The Convention does not apply to every sale. Specific conditions must be met:
- Cross-border nature: The parties to the agreement must have their places of business in different countries.
- States Parties: Generally, it applies when both countries are parties to the Convention (e.g., Poland and the United States, but not Poland and the United Kingdom) or when the rules of private international law point to the law of a state that is a party to the Convention.
- Business-to-business (B2B) transactions: This agreement applies exclusively to trade between businesses. The sale of goods for personal, family, or household use (consumer sales) is excluded.
- Subject matter of the agreement: This agreement concerns the sale of goods. Excluded are, among other things, auctions, foreclosures, and the sale of shares, stocks, ships, vessels, and electricity.
It is worth noting that the parties may exclude the application of the Convention in their contract (a so-called “opt-out” clause) or modify the effects of its provisions.
Do the legal system or nationality matter?

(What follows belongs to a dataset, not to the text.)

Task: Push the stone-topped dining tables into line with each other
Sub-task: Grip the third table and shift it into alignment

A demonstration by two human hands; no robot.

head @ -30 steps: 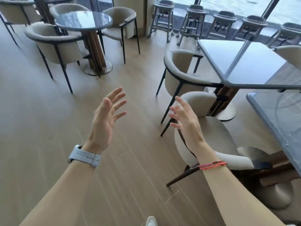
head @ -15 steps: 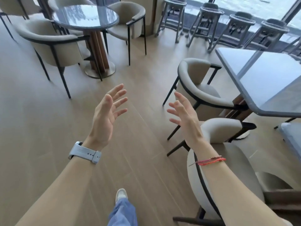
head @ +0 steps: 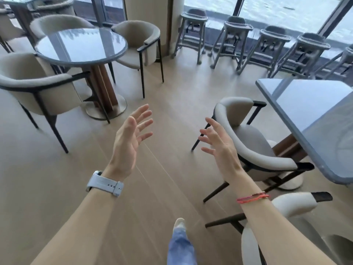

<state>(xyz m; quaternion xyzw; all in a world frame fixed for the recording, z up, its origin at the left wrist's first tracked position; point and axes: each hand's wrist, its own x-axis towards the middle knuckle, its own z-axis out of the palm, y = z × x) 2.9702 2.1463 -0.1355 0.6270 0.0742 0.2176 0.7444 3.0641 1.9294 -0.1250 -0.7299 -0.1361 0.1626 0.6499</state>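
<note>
A grey stone-topped rectangular table point(head: 313, 119) fills the right edge of the head view, cut off by the frame. A round grey stone-topped table point(head: 80, 45) on a wooden pedestal stands at the upper left. My left hand point(head: 129, 142), with a pale watch on the wrist, is raised over the floor with fingers spread and holds nothing. My right hand point(head: 219, 146), with a red cord on the wrist, is raised beside it, fingers loosely spread and empty. Neither hand touches a table.
Beige armchairs ring the round table point(head: 38, 87) and line the rectangular table's near side point(head: 254, 142), with another chair point(head: 286, 205) at the lower right. Grey high chairs point(head: 236, 33) stand in a row along the window. Wooden floor point(head: 172, 92) lies between the tables.
The view has advanced along the floor: the round table and high chairs are closer, the nearer stone table has left the frame, and my leg has stepped forward. Both hands stay raised and empty.
</note>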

For the purposes of applying the CISG, the nationality of the parties, as well as their civil or commercial status, is irrelevant. It is also irrelevant whether a given country has a dualistic legal system (distinguishing between civil and commercial law) or a monistic system. The Convention is autonomous in nature—its interpretation must take into account its international character rather than local legal traditions.
The Vienna Convention and the Polish Civil Code – Key Differences
Although the Polish Civil Code (KC) is similar to the Convention in many respects, there are still significant differences, a few of which are worth noting:
- Liability Model: The CISG is based to a greater extent on liability of a warranty nature (typical of common law), where liability is exempted almost exclusively by force majeure.
- Fundamental breach of contract: The Convention introduces the concept of a “fundamental breach of contract.” Only a breach that essentially deprives a party of what it could have expected entitles that party to terminate the contract.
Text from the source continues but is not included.